This year marks the centennial of the U.S. Navy’s greatest peacetime disaster—a destroyer squadron’s deadly wreck at Honda Point on the California coast, today part of Vandenberg Air Force Base. The disaster has left a graphic reminder: At low tide, some of the wreckage can still be seen on that rugged and treacherous stretch. The tragedy also has left an enduring wake of controversy and mystery, with many still wondering how a professional navy could have made such a horrific mistake.
The disaster has spawned countless newspaper and magazine articles and at least six books, including a 1960 naval classic, Charles A. Lockwood and Hans Christian Adamson’s Tragedy at Honda. All that attention, understandably, has focused on the groundings of the ships themselves and the ensuing judicial proceedings, with relatively little scrutiny of one key player: Secretary of the Navy Edwin Denby.
A close look at Denby reveals a man in professional and personal turmoil, vexed by the official U.S. Navy investigation of the disaster and apparently intent on fixing blame.
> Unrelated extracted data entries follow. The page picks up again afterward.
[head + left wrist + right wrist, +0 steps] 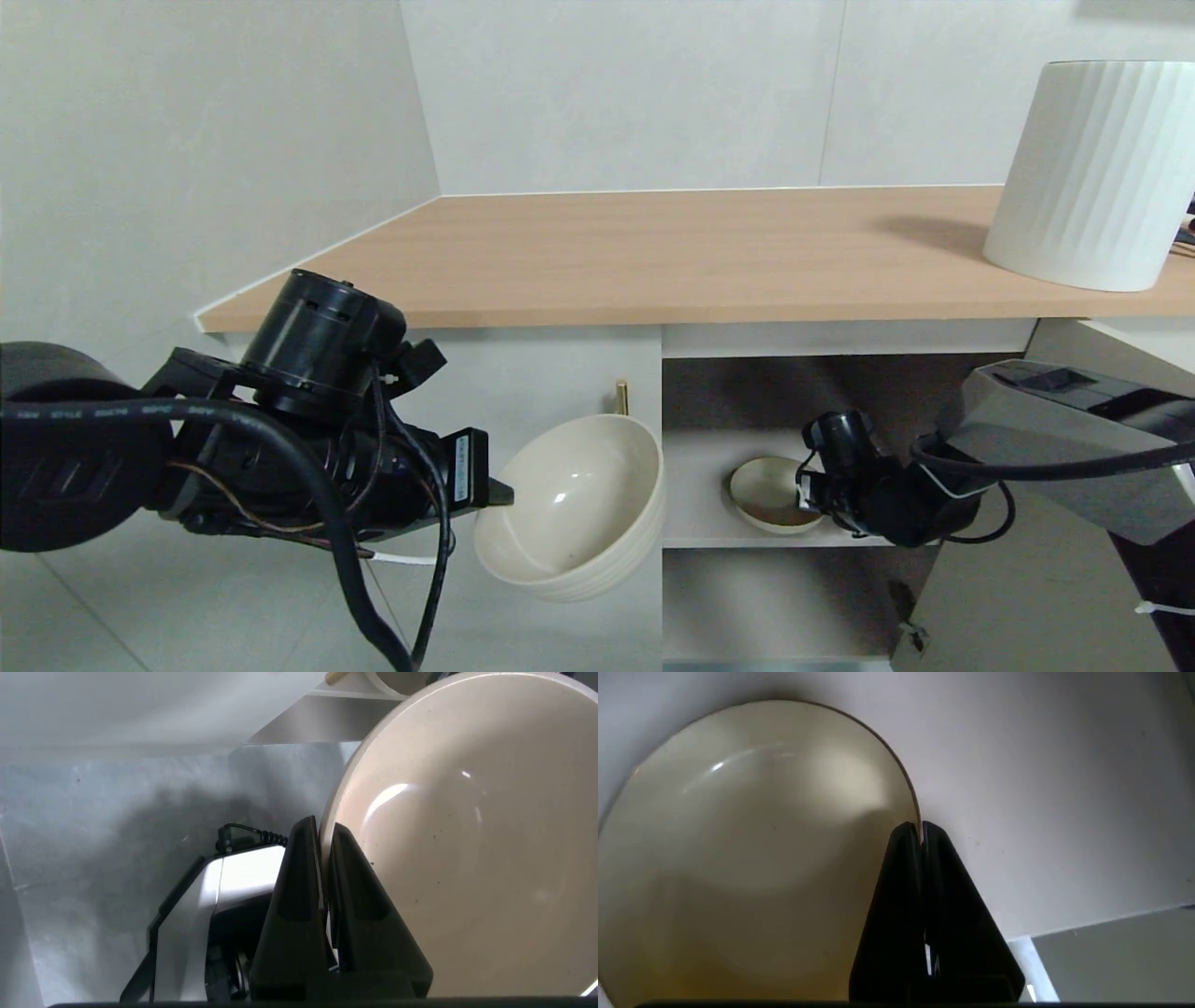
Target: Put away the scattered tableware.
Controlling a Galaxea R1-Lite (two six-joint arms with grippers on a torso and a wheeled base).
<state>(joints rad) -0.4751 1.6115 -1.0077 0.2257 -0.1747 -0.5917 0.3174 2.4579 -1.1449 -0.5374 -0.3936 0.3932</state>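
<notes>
Left fingers point(301, 887) are pinching the rim of the bowl point(574, 504), right fingers point(901, 896) the dish point(761, 485); both are probably handling stiff, slick, breakable.

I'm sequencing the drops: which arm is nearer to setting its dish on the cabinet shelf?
Right. The right gripper holds the plate at the shelf inside the cabinet; the left gripper holds the bowl outside, in front of the closed door.

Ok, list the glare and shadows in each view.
Head view: a glare spot inside the bowl; the white ribbed container throws a soft shadow on the countertop. Left wrist view: two highlights on the bowl's inner wall. Right wrist view: a faint streak on the dish.
</notes>
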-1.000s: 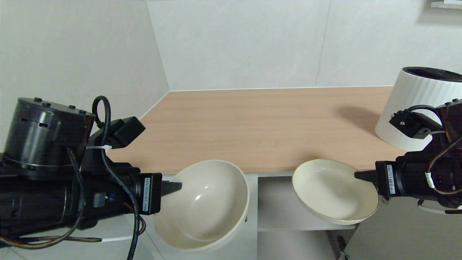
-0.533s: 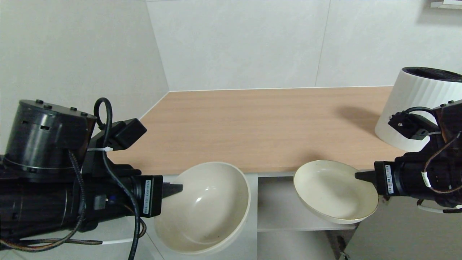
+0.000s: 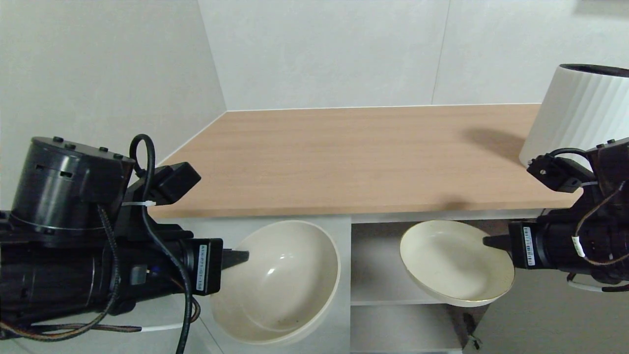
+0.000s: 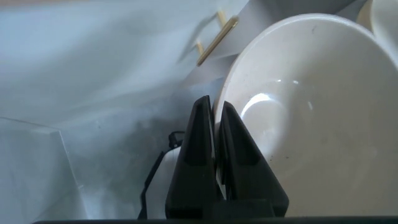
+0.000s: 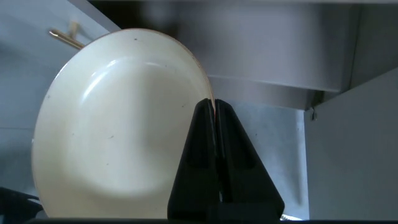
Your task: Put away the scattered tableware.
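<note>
Holding entry: left gripper (image 3: 241,256) has its jaws pinched narrow onto the rim of a deep cream ceramic bowl (image 3: 280,285), which hangs tilted in the air at about 7 o'clock, below the front edge of the light wooden countertop (image 3: 354,157). Right gripper (image 3: 487,241) is clamped the same way on the rim of a shallow cream ceramic plate with a thin gold edge (image 3: 452,260), at about 4 o'clock, in front of the open white cabinet shelf (image 3: 388,282). Bowl and plate are apart, not touching.

Writing: a white printed label (image 3: 201,265) sits on the left gripper body and a white barcode label (image 3: 528,238) on the right one; the print is too small to read.

White ribbed cylindrical container (image 3: 575,113) stands on the countertop at 2 o'clock.

Left wrist view: left gripper (image 4: 211,102) fingers straddle the bowl (image 4: 311,124) rim, one inside, one outside; a slim wooden bar handle (image 4: 216,38) lies beyond on a pale panel. Right wrist view: right gripper (image 5: 213,104) on the plate (image 5: 118,137) rim, a similar wooden handle (image 5: 65,37) past the plate's far edge.
</note>
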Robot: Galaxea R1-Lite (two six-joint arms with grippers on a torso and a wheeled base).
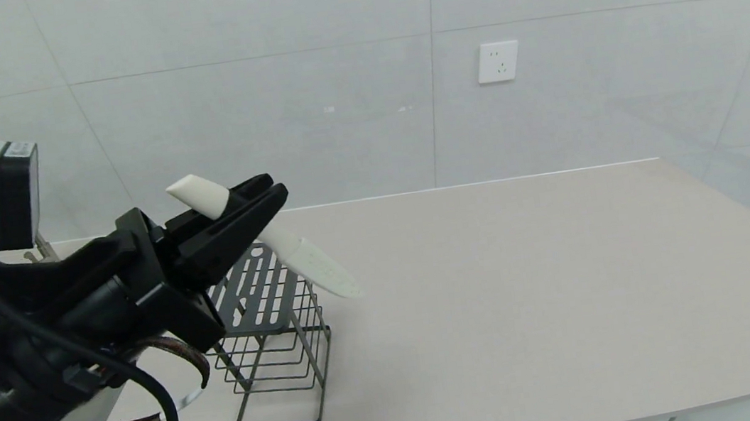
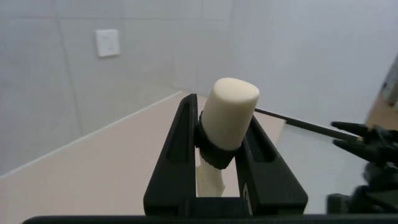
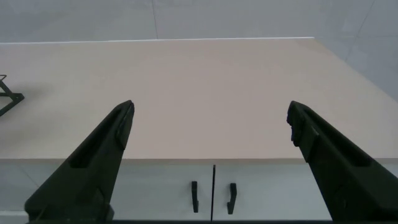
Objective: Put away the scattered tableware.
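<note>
Left claw is clamped on a white, ceramic-looking knife with a rounded cream handle. The grip is taken on the handle, near the blade end. The knife is held in the air, tilted. From the claw, the handle butt sticks out toward 10 o'clock and the blade runs down toward 4 o'clock, tip lowest. The blade is plain white, tapered to a point, with faint print that cannot be read. A dark grey wire rack with a slotted top plate is seen at 7 o'clock of the blade tip, standing on the beige worktop. Whether the blade touches the rack cannot be told. Right claw is spread wide with nothing between its fingers, over the worktop's front edge.
</note>
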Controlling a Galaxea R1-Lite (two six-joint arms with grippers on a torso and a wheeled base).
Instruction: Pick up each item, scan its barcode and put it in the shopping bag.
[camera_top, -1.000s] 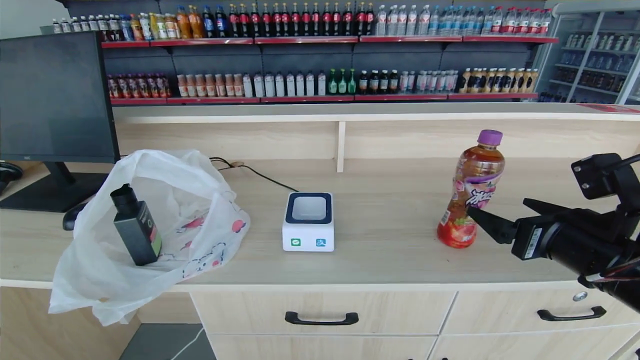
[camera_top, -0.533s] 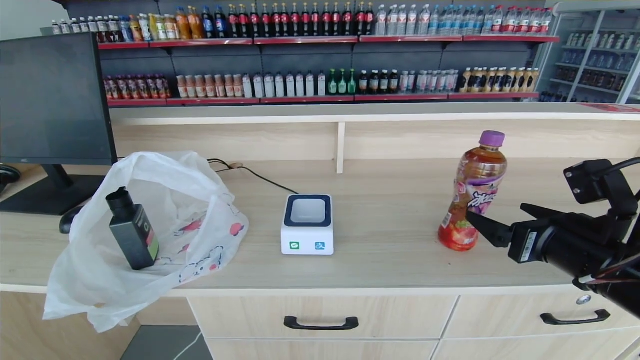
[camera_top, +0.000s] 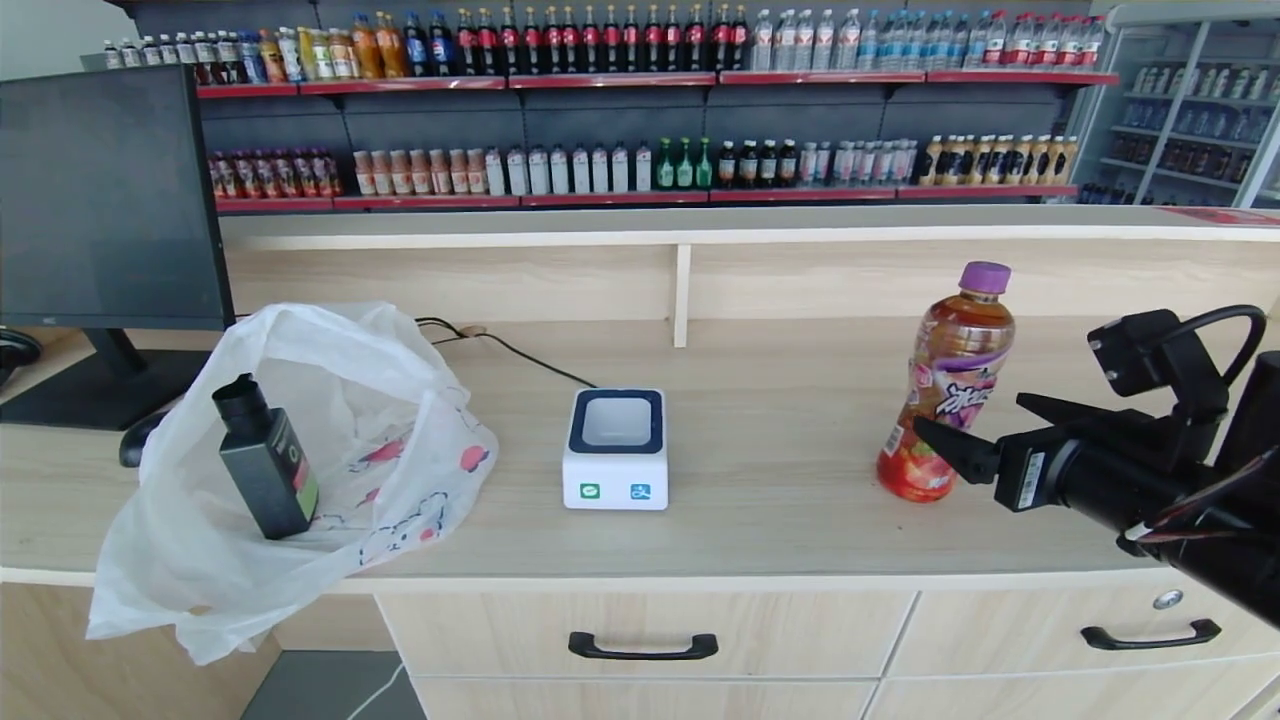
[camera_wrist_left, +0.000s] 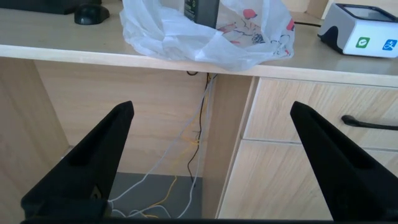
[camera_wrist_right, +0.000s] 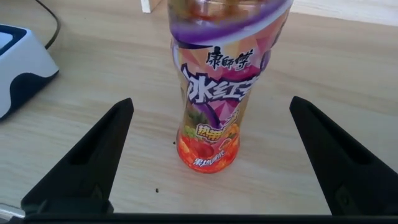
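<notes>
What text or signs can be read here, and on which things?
Purple-cap bottle: large Chinese characters on the label; small print unreadable.
Scanner: a green and a blue icon, no words.
Black bottle: label too small to read.
Shelf bottles: too small.

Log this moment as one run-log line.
phase: pre-grasp | right gripper: open, aimed at purple-capped drink bottle upright on counter | left gripper: open, below counter edge | black bottle: in shopping bag | barcode scanner: mid-counter

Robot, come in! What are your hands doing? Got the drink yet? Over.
Right hand open, lined up on purple-capped bottle, not gripping. Left hand open, low before the counter. Bottle upright. Scanner between bottle and bag.
</notes>
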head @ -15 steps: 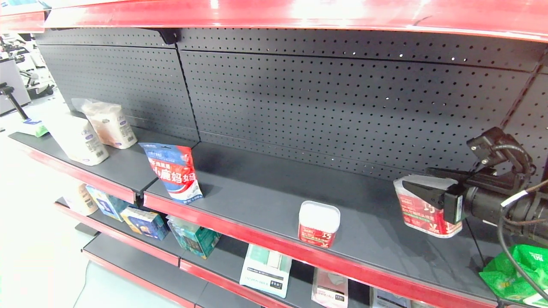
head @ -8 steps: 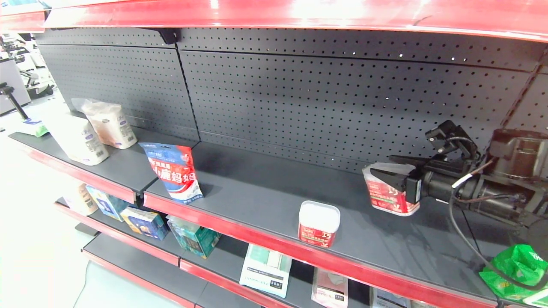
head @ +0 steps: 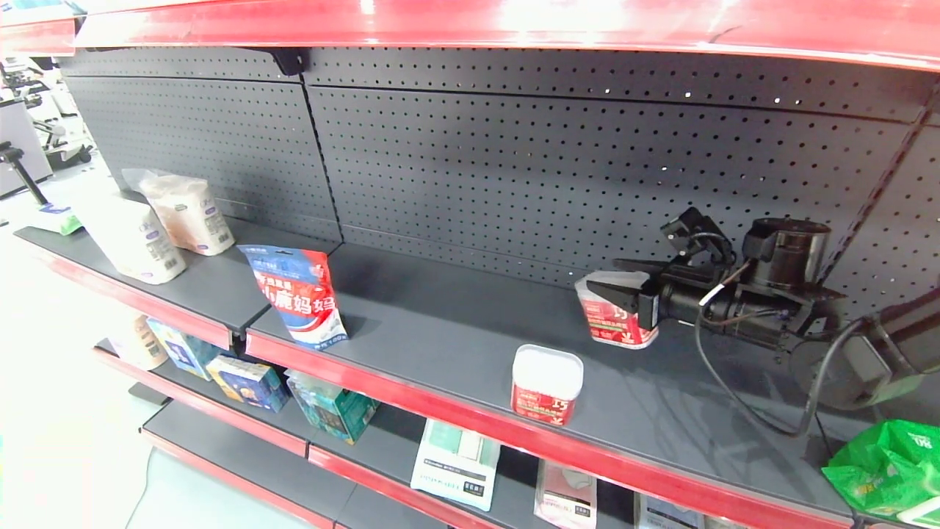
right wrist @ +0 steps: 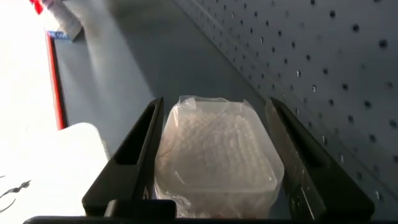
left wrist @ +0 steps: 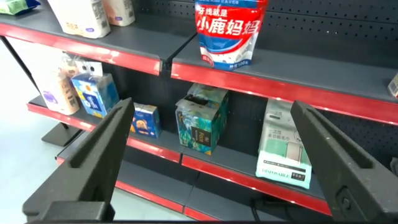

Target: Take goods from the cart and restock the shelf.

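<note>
Right tool [head: 604, 279] clamped across tub [head: 615, 327] flanks, near lid. Judged rigid, light; film wrap likely slippery. Hold flanks, not lid. Left tool [left wrist: 211, 104] wide open, empty.

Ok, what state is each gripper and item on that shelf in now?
right gripper: shut on held tub.
held tub: upright, lid on, near the shelf's back.
front tub: upright, lid on, free at the shelf's edge.
pouch: standing upright, free.
left gripper: open, empty.

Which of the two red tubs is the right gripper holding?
The rear tub, nearer the pegboard, held by the right gripper. The front tub stands free at the front edge of the shelf.
</note>
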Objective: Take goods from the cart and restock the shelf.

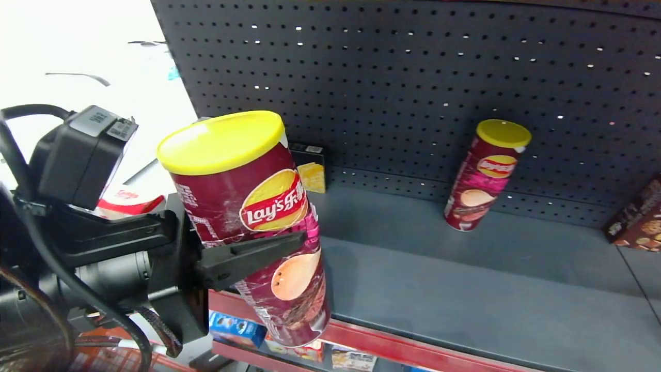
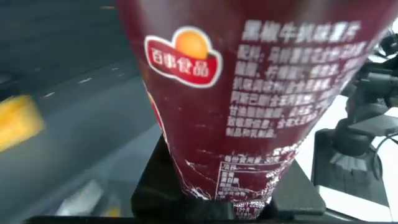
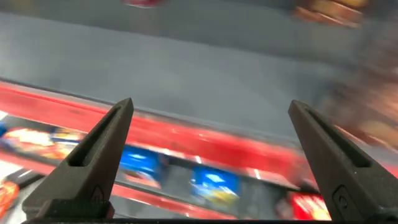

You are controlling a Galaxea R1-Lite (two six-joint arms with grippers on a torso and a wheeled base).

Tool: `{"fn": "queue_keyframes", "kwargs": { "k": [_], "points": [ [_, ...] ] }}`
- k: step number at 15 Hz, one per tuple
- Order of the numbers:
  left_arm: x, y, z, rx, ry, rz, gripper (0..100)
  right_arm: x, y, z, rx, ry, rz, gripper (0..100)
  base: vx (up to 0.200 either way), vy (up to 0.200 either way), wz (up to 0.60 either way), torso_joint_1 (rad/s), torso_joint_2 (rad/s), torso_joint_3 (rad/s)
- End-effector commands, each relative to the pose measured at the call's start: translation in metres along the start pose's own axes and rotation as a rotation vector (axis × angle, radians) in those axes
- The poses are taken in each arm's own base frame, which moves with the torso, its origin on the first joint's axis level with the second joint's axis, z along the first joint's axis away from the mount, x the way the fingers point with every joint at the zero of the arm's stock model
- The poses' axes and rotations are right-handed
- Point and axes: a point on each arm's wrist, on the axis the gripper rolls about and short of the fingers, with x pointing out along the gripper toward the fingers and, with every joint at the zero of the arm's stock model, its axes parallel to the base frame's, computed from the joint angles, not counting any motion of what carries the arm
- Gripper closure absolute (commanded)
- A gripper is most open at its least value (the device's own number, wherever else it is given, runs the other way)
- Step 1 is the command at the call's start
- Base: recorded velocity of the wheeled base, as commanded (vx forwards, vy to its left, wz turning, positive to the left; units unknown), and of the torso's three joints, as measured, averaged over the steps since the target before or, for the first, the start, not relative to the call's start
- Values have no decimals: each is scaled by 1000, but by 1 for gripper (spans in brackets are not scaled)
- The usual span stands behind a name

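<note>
The left pincer (image 1: pixel 255 250) is clamped round the middle of the chip can (image 1: pixel 242 201), whose long axis is near upright, with the bare shelf (image 1: pixel 465 294) just ahead of and below it; the right pincer (image 3: pixel 211 137) hangs with jaws apart.

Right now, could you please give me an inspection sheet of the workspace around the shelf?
Surface: grey shelf board with a red front edge, backed by a dark pegboard.
Job's things: held chips can, yellow-lidded, in front of the shelf; second chips can standing at the back near the pegboard.
Clutter: black-and-yellow box at the back; brown box at the shelf's right end.
Tools: left tool shut on the held chips can; right tool open, over the red edge.
Cables: black cables along the left arm.
Surroundings: blue boxes on the shelf below.
</note>
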Motion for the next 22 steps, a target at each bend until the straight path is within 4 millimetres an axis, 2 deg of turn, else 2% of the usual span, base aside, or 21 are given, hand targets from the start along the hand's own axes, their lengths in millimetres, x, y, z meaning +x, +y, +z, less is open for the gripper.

But why?
‘Incomprehensible’
Shortly after 2100 on 8 September 1923, nine Clemson-class destroyers of Destroyer Squadron (DesRon) 11 racing in column formation sailed into dense fog surrounding Point Honda, a stretch of jagged, partially submerged volcanic rock near Santa Barbara known among mariners as “the Devil’s Jaw.” Seven ships subsequently wrecked, following one another blindly, either grounding on the rocks or colliding with one another. Most tragically, 23 sailors died.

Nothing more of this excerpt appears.